L'île de Mai di Jacques Kébadian e Michel Andrieu è un vero e proprio documento storico, unico e straordinario, frutto di un cinema inteso come “arma della cultura”. Utilizzando come fonti autentiche filmati amatoriali di giovani cineasti, coinvolti fisicamente negli scontri, a faccia a faccia con la polizia militare, i due registi sono riusciti a creare un film di inestimabile valore storico e sociale.
Dall’occupazione della Sorbonne avvenuta il 6 maggio del 1968, passando per le sequenze che immortalano le brasserie in fiamme, dalla violenza inaudita della CRS (la polizia di stato) nel quartiere latino, fino alle immagini degli scioperi dei lavoratori nelle fabbriche parigine, il documentario raccoglie trasversalmente una serie di testimonianze eccezionali di persone e di luoghi comuni – e proprio per questo storici – capaci di evocare, a cinquant’anni di distanza, nuove considerazioni sull’anno delle contestazioni.

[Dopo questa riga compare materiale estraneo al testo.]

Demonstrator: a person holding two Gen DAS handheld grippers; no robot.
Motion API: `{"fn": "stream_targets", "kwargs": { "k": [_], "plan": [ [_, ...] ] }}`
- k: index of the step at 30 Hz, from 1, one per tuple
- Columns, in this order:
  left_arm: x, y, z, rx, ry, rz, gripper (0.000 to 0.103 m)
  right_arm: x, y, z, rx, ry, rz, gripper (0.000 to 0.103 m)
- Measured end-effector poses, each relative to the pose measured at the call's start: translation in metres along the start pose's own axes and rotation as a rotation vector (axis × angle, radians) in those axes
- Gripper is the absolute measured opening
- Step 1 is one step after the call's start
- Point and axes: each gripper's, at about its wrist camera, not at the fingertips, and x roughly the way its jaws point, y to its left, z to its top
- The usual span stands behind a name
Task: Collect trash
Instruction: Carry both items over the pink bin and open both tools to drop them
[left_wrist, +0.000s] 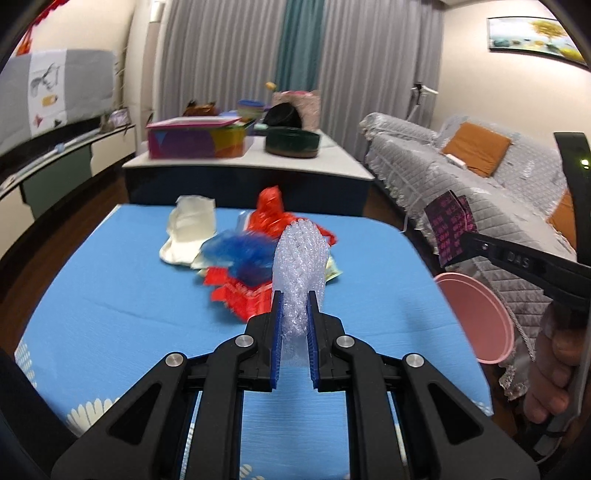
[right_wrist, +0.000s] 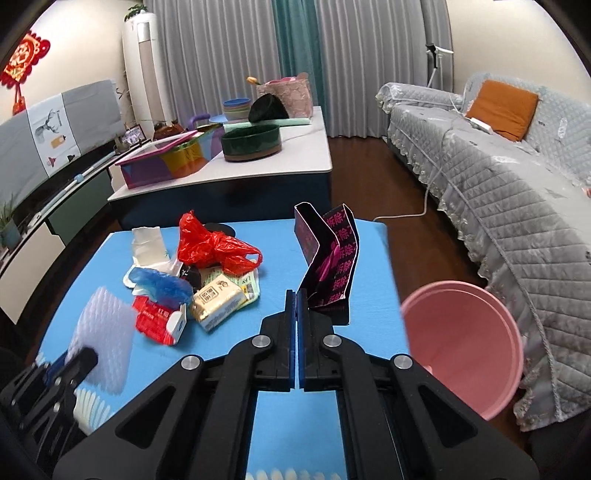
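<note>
The left hand-held gripper (left_wrist: 294, 306) is nearly closed and pinches a white foam net sleeve (left_wrist: 301, 266) by its lower end, so the sleeve stands up above the jaws; its long axis is close to upright and its free ribbed end points up and slightly away from the camera. I think it is held by one end so that it hangs clear of the table (left_wrist: 110, 306) and can be carried without dragging other pieces. Behind it, around the middle of the blue table and toward the far edge, the rest of the trash lies in a loose heap: a white wrapper (right_wrist: 146, 245), a blue plastic bag (right_wrist: 160, 284), a red plastic bag (right_wrist: 210, 247), a red carton (right_wrist: 157, 319) and a yellow tissue pack (right_wrist: 218, 304). The right hand-held gripper (right_wrist: 297, 310) is fully closed on the lower edge of a black carton with pink print (right_wrist: 334, 266), which is opened out and bent; its long axis rises steeply from the jaws and leans toward the far right corner. Beside the right edge of the table stands a pink bin (right_wrist: 461, 343), mouth tilted to the camera, probably the place for both pieces.
</note>
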Motion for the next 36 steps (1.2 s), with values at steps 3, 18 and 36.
{"fn": "stream_targets", "kwargs": {
  "k": [3, 18, 36],
  "plan": [
    [-0.007, -0.010, 0.005, 0.012, -0.015, -0.024, 0.012, -0.021, -0.012, 0.001, -0.008, -0.017, -0.012, 0.001],
    [-0.003, -0.105, 0.034, 0.122, -0.029, -0.202, 0.012, -0.061, -0.113, 0.017, 0.051, -0.078, -0.129, 0.001],
    [0.087, -0.239, 0.038, 0.263, 0.029, -0.396, 0.012, -0.020, -0.210, -0.006, 0.230, -0.025, -0.163, 0.001]
  ]
}}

La voce ferma e sicura di una ragazza seduta tra i banchi di un comitato studentesco risuona: “La parola riforma non ha senso, la parola giusta è rivoluzione!”, e a tutti i costi. Per questo la proiezione del documentario è stata preceduta dal Cinétract dedicato alla memoria del giovane studente Gilles Tautin “Morto per la causa del Popolo”.
Il lungo e sapiente lavoro di montaggio parte quindi dal contesto studentesco, dalle marce di protesta degli universitari, per poi attraversare gli interstizi sociali intaccati dal malcontento. Si arriva a indagare le dinamiche degli scioperi degli operai nelle fabbriche, dalla Citroen alla Renault, per poi documentare la non sempre reciproca solidarietà tra i lavoratori e gli studenti nel sostenere una protesta comune. Infine, ci si sofferma sui comizi al di fuori delle aziende, e le macchine da presa di Kébadian, di Andrieu e dei loro compagni si interessano ai volti, alle storie dei singoli che raccontano le loro considerazioni su un periodo di vero fervore sociale.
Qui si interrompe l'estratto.